Une évocation aussi de la place de l’homme, de la femme et des enfants, dans ces familles issues la plupart du temps de mariages arrangés, au sein d’une société largement rurale dans laquelle les situations étaient relativement figées mais admises.
Puis, la chance qui se présente : celle de recevoir une instruction, pourtant habituellement réservée aux garçons, grâce à son oncle le curé Charles-Amédée de Corday, honnête homme cultivé et « doué d’un bel esprit », qui l’accueille opportunément dans sa modeste demeure et son presbytère.
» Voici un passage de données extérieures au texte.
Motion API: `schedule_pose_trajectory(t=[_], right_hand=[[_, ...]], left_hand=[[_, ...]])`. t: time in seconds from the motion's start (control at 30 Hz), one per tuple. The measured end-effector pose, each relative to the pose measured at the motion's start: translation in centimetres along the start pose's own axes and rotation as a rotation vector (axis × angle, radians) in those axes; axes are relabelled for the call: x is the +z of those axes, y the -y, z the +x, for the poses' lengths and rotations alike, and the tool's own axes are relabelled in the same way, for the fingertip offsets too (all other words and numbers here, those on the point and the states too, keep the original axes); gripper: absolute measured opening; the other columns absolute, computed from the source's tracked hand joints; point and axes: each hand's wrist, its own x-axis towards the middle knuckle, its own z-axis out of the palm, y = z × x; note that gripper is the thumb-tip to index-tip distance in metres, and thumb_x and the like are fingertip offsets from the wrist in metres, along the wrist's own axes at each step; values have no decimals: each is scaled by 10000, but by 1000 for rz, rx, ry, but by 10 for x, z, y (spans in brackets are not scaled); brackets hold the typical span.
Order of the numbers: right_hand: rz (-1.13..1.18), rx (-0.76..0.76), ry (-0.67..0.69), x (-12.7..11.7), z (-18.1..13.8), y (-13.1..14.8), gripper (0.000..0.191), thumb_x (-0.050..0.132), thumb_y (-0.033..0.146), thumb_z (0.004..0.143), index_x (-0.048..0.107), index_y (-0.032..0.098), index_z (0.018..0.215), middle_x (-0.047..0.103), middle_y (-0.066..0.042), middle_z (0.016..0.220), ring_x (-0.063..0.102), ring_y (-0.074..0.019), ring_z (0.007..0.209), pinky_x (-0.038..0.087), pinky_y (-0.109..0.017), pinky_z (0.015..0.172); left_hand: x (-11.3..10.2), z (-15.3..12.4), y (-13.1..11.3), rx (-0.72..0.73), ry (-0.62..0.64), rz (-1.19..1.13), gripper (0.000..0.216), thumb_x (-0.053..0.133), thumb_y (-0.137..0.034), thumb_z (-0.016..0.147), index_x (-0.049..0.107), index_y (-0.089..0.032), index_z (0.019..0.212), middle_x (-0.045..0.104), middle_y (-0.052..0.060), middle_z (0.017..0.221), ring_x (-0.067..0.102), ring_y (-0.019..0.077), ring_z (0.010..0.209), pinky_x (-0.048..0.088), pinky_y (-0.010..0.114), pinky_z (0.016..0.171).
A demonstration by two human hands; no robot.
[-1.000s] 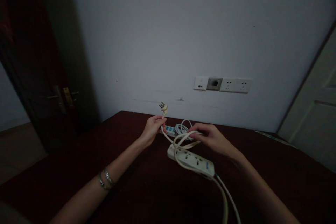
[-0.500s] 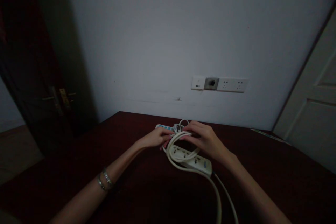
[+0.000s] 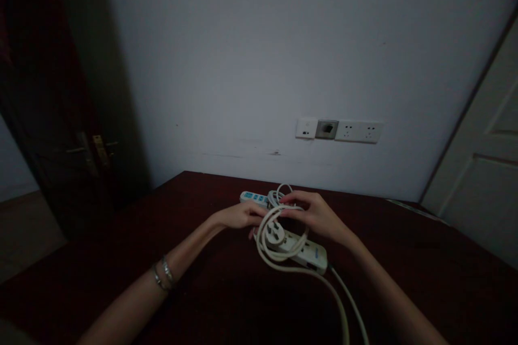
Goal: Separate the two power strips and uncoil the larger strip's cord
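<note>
Item I log: cream power strip (image 3: 304, 252), flat on the dark table; its cream cable (image 3: 283, 267) looped above, plug (image 3: 273, 232) dangling inside the loop.

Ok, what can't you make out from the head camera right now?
- Head view: left hand fingertips, hidden behind the cord loops.
- Cream power strip: far end covered by cord and right hand.
- Second strip: mostly hidden behind hands.
- Cord's lower run: cut off by bottom edge.
- Wall sockets: too small, dim.

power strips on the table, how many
2. A cream power strip lies under the coiled cord by the right hand; a second power strip, with blue buttons, lies behind the left hand, partly hidden.
</note>
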Motion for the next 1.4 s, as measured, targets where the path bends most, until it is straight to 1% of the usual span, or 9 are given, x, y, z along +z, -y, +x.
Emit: schedule_pose_trajectory(t=[0.27, 0.33, 0.43, 0.53, 0.73, 0.83, 1.0, 1.17, 1.4], right_hand=[[30, 20, -138, 11, 2, -23, 285, 696, 378, 693, 670, 157, 872, 654, -36, 803, 595, -158, 744, 461, -274, 698], [13, 22, -170, 13, 3, -25, 273, 696, 373, 694, 673, 152, 852, 660, -41, 800, 600, -160, 737, 463, -274, 694], [-17, 1, -164, 13, 3, -23, 259, 699, 361, 690, 677, 148, 836, 669, -49, 802, 607, -165, 727, 467, -278, 692], [-50, -39, -130, 10, 3, -20, 194, 643, 300, 741, 676, 152, 861, 667, -56, 842, 609, -168, 768, 467, -288, 723], [-116, -198, -98, 2, -2, -14, 353, 529, 76, 688, 630, 188, 1008, 558, -79, 1140, 507, -203, 1082, 377, -370, 955], [-150, -206, -91, 5, -2, -12, 359, 585, 146, 709, 598, 193, 1064, 504, -94, 1209, 467, -222, 1133, 356, -390, 977], [-141, -133, -229, 14, 3, -13, 289, 647, 341, 750, 619, 182, 990, 585, -92, 1052, 535, -216, 999, 403, -376, 906], [-82, -104, -277, 3, 4, -13, 227, 645, 357, 752, 656, 172, 882, 607, -80, 987, 559, -201, 938, 425, -335, 851], [9, -27, -307, -13, 4, -9, 254, 681, 379, 706, 670, 163, 839, 628, -74, 921, 583, -195, 868, 449, -315, 801]], left_hand=[[8, 6, 1, -55, -133, -480, 312, 592, -351, 743, 682, -103, 910, 637, 84, 732, 572, 152, 632, 436, 253, 582], [11, 8, 1, -13, -123, -483, 379, 610, -387, 734, 657, -99, 975, 634, 81, 741, 571, 157, 662, 432, 251, 598], [15, 9, 1, 24, -133, -386, 406, 705, -267, 660, 628, -126, 1033, 634, 53, 784, 565, 133, 670, 427, 233, 622], [18, 11, 2, -1, -202, -391, 312, 669, -223, 691, 631, -108, 978, 623, 41, 712, 551, 108, 596, 416, 212, 573], [16, 17, 5, -32, -351, -455, 222, 589, -228, 717, 604, -106, 902, 604, 23, 620, 497, 77, 445, 378, 184, 431], [18, 18, 4, -28, -418, -511, 212, 566, -216, 707, 597, -112, 889, 593, 10, 601, 485, 76, 412, 376, 180, 389], [23, 19, 0, -14, -406, -576, 236, 554, -182, 705, 597, -112, 926, 594, 8, 594, 487, 73, 401, 373, 174, 381], [23, 20, 1, 7, -463, -619, 251, 621, -112, 667, 623, -103, 917, 635, 50, 738, 580, 98, 585, 430, 167, 482], [20, 23, 9, 0, -540, -611, 277, 685, -265, 718, 658, -75, 919, 649, 101, 825, 596, 136, 625, 522, 276, 559]])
Mais avant cela, en préambule à toute cette présentation contextuelle et à ce qui a pu établir la personnalité de Charlotte Corday jusqu’à l’amener à cet événement demeuré dans l’Histoire, l’auteur imagine l’état d’esprit de la jeune femme à la veille de son départ pour Paris et l’énergie qui la guide. Puis suit la référence aux errements du pouvoir trente ans auparavant (1763) et aux mesures fiscales qui avaient entraîné la rébellion.
La quatrième et dernière partie du livre (après l’enfance à la campagne, l’apprentissage de la ville et les années au couvent) nous plonge dans la terrible période de la fureur révolutionnaire et de la France abîmée.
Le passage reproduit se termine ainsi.